La liberté d'expression guidera le peuple
Ecrit par Thomas Rivoire

Suite aux événements tragiques du 7 et 9 janvier 2015, les français se sont insurgés contre la barbarie. Le thème des dernières manifestations et marches républicaines était clair : non à la barbarie, oui à la liberté d’expression.

A ce propos, on a pu lire dans les unes des journaux et dans les pancartes à droite et à gauche, des déclarations exhortant les uns et les autres à la défense de la liberté d’opinion. Emus par le sujet, nous souhaitons aborder juridiquement la liberté d’expression, qui nous est si chère.

Origine moderne

En droit interne, les principes républicains modernes auxquels nous sommes aujourd’hui si attachés sont issus de la révolution française.

On les retrouve gravés à jamais sur le pilier juridique de la révolution : la Déclaration des Droits de l’Homme et du Citoyen de 1789.

Pour ce qui est de la liberté d’expression, il s’agit des articles 10 et 11, qui disposent respectivement : “Nul ne doit être inquiété pour ses opinions, même religieuses, pourvu que leur manifestation ne trouble pas l’ordre public établi par la Loi”, et “La libre communication des pensées et des opinions est un des droits les plus précieux de l’Homme : tout Citoyen peut donc parler, écrire, imprimer librement, sauf à répondre de l’abus de cette liberté dans les cas déterminés par la Loi”.

La valeur de la liberté d’expression

Une question a troublé longtemps les juristes et les apologistes des libertés : la Déclaration des Droits de l’Homme et du Citoyen a-t-elle une valeur contraignante ? Ou fait-elle partie des grandiloquences qui ne font qu’énoncer un attachement moral à certains principes ?

Si cette question était problématique, de nos jours la réponse est claire : la Déclaration des droits de l’Homme et du Citoyen de 1789 a valeur constitutionnelle.

Pour refaire le cheminement de cette consécration, au départ, le préambule de la constitution de 1946 y faisait mention.

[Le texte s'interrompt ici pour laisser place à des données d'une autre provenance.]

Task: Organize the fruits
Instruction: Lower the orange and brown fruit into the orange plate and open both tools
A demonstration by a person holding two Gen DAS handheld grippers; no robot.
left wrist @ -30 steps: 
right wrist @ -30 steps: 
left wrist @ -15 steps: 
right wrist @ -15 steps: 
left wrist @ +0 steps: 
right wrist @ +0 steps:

La constitution de la cinquième République, reprenant la constitution précédente, déclara dans son préambule que “Le peuple français proclame solennellement son attachement aux Droits de l’homme et aux principes de la souveraineté nationale tels qu’ils ont été définis par la Déclaration de 1789”.

A partir de là, l’évolution s’est faite rapidement : si des doutes étaient évoqués quant à la valeur juridique d’un préambule, le Conseil constitutionnel a tranché le 16 juillet 1971, en consacrant la valeur constitutionnelle du préambule de la constitution de 1958.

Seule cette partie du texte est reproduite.